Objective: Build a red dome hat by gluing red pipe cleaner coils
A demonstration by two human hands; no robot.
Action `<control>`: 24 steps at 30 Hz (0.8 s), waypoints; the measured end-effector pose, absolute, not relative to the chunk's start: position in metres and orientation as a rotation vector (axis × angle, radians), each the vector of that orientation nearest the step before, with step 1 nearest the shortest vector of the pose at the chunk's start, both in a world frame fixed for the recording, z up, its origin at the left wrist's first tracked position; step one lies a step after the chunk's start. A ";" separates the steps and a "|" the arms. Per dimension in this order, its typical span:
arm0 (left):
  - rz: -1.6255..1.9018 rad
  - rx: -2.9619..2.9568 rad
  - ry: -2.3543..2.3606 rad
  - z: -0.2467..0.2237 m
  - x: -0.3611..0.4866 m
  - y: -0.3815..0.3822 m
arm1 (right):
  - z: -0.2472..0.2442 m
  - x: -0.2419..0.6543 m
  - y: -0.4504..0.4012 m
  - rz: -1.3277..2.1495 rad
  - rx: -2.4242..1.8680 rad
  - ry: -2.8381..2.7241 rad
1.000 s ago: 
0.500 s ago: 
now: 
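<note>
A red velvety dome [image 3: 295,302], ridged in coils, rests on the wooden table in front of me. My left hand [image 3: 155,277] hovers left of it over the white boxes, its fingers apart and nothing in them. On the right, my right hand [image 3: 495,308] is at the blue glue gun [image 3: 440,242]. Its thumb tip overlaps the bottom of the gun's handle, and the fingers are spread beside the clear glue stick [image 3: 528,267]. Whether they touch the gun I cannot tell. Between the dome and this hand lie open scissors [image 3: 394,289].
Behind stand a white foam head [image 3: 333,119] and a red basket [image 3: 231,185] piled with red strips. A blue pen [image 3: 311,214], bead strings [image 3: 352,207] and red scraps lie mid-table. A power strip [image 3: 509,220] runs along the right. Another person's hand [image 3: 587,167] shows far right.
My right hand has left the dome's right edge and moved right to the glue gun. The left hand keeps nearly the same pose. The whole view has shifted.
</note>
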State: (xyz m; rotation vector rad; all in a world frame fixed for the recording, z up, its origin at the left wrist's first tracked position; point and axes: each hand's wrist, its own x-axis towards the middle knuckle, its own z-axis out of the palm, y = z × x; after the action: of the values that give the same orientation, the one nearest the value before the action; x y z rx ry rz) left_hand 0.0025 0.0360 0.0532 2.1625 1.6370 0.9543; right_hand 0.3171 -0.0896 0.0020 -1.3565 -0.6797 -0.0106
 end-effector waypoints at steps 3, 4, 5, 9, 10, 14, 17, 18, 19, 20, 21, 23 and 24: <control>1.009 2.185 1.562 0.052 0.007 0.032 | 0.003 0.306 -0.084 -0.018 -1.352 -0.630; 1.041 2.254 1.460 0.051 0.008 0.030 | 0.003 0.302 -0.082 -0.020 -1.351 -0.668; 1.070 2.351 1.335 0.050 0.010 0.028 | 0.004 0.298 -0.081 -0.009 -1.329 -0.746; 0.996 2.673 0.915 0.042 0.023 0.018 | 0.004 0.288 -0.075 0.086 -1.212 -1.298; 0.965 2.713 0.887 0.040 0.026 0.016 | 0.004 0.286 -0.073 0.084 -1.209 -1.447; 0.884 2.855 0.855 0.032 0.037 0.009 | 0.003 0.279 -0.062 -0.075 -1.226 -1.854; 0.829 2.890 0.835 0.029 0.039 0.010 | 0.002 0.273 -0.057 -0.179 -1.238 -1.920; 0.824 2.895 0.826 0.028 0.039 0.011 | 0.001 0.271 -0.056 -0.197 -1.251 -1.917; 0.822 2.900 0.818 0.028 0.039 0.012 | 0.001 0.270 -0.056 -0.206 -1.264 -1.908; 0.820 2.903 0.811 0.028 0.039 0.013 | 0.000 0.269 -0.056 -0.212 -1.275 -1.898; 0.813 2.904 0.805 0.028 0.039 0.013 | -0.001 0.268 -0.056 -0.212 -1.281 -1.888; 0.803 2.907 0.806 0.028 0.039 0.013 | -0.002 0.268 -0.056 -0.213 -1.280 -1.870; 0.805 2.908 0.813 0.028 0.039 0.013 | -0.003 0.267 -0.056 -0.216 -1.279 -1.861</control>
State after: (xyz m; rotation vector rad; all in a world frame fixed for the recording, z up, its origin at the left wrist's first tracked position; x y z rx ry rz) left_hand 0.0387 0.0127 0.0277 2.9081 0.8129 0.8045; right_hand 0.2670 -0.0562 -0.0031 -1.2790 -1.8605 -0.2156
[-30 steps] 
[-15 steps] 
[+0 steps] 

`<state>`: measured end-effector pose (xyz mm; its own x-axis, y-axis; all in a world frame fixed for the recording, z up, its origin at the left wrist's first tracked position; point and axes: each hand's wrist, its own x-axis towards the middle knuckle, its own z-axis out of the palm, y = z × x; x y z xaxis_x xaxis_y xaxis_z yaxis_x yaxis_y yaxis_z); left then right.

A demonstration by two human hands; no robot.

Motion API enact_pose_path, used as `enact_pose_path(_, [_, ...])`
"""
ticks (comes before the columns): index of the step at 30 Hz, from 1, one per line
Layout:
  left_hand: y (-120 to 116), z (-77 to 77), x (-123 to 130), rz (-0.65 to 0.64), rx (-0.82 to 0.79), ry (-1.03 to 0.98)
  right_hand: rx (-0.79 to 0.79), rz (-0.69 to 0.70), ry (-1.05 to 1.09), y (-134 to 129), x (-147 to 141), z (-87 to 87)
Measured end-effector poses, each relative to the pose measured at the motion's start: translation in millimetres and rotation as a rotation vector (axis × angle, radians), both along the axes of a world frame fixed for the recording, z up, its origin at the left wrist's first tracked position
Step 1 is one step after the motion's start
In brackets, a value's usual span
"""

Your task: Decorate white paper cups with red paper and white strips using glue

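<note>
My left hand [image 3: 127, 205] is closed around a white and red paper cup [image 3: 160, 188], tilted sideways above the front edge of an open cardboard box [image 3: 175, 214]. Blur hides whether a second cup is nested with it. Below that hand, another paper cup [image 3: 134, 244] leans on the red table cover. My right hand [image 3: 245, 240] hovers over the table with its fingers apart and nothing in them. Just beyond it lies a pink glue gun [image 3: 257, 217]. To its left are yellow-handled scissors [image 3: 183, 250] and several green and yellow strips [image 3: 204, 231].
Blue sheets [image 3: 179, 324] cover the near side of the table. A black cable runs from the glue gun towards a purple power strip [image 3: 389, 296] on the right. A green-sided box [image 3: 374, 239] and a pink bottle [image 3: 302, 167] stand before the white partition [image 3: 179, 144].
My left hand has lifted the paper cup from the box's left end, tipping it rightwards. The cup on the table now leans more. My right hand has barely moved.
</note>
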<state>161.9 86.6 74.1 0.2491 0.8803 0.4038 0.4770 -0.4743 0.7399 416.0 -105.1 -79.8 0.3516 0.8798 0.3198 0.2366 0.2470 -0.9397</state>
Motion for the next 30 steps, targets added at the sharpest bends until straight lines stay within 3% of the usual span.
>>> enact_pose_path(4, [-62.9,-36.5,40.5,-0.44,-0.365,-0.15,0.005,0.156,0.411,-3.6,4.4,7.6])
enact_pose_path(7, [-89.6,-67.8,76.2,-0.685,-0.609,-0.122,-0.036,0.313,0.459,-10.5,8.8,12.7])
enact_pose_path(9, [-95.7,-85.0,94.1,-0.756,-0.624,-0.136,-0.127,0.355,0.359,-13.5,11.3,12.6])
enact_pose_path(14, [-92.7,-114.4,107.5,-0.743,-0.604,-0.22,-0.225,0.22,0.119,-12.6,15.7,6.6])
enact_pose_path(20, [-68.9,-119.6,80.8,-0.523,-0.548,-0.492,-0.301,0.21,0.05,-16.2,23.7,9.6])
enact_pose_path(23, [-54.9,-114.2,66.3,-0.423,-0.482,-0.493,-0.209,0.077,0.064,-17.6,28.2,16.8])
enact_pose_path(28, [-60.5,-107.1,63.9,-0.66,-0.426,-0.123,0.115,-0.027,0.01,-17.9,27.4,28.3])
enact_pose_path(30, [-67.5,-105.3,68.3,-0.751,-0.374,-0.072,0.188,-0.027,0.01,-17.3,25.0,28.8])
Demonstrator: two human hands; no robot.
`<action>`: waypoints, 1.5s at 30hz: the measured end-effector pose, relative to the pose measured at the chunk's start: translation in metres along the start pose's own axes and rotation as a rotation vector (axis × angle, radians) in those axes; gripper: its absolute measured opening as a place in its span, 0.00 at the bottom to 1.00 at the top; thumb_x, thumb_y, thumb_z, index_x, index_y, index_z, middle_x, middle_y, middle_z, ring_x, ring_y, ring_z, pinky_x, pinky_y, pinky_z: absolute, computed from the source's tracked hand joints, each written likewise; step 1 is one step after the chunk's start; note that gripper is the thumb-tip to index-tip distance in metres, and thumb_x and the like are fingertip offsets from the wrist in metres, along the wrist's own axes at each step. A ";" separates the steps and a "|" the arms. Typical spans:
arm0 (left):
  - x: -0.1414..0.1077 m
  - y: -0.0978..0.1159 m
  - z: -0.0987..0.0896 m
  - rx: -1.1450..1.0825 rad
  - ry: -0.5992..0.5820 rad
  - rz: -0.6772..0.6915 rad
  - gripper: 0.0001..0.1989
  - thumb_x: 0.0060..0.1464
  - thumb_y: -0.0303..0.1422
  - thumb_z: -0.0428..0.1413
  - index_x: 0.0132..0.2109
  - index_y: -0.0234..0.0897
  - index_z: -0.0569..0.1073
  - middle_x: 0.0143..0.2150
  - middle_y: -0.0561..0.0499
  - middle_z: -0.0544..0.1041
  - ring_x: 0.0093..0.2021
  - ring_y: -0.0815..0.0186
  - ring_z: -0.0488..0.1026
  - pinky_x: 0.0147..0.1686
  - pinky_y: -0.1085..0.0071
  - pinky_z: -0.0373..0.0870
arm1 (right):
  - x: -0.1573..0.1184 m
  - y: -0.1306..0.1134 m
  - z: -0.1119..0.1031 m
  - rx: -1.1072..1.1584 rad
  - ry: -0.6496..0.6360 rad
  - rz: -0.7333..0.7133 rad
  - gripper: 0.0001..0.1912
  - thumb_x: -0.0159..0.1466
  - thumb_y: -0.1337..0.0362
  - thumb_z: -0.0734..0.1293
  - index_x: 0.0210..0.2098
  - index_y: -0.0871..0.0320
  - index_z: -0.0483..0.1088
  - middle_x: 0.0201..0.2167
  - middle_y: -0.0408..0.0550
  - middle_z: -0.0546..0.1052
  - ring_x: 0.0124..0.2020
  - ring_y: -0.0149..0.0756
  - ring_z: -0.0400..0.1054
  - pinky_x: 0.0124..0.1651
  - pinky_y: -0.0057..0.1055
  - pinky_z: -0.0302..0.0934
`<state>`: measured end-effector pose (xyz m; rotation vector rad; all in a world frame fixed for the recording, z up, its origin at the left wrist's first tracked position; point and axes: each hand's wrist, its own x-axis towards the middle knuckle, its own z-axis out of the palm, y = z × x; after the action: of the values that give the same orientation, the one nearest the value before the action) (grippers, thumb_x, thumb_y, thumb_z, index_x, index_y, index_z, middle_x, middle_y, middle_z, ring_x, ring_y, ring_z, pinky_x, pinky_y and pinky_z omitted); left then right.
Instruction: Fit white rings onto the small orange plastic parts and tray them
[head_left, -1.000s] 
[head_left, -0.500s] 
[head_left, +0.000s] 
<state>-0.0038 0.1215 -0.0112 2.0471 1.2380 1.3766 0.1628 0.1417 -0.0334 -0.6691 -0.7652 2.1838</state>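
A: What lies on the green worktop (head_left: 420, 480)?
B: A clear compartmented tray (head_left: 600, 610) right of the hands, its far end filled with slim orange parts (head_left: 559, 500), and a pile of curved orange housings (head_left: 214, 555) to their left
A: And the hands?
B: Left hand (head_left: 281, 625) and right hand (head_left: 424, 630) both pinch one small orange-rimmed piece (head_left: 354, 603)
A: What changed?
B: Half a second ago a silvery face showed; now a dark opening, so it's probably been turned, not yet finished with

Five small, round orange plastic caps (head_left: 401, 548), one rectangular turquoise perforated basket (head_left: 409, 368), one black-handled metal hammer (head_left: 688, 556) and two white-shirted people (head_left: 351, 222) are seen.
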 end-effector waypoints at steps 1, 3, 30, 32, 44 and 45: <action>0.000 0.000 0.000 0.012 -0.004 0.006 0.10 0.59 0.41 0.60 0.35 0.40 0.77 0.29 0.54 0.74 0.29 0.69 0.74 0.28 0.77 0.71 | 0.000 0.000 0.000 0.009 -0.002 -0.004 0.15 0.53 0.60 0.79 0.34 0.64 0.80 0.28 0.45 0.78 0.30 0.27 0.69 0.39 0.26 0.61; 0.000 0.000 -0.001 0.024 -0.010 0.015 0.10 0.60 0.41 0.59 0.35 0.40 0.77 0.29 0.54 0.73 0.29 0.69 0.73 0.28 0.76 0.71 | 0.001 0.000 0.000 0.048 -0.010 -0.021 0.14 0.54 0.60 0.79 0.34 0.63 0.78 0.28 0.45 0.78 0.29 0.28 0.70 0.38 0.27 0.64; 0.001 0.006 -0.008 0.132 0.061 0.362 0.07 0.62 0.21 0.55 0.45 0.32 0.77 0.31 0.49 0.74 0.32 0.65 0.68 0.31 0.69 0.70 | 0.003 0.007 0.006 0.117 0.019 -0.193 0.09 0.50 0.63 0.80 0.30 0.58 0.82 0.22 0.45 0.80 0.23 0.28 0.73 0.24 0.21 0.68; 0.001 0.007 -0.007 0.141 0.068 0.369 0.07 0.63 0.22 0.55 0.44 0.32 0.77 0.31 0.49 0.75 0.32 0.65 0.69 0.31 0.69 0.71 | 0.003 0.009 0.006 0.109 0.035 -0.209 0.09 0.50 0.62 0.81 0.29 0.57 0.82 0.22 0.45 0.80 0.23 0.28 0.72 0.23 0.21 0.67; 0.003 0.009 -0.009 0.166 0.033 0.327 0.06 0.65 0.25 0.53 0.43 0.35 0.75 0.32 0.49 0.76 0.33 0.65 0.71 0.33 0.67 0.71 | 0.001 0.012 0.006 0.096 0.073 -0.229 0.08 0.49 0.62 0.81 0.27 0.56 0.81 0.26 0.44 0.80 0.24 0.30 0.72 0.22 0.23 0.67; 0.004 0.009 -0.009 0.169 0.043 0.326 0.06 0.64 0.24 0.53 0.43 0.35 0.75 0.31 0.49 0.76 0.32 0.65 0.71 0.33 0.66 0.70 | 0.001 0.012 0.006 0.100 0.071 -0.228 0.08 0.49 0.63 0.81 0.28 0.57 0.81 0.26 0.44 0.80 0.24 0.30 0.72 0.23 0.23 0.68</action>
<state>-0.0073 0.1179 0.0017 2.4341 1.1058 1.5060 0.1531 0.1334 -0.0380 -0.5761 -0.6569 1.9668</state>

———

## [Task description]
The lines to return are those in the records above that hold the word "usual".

## [Solution]
In brackets, a value's usual span
Motion for the next 30 steps, targets added at the sharpest bends until straight lines stay within 3% of the usual span.

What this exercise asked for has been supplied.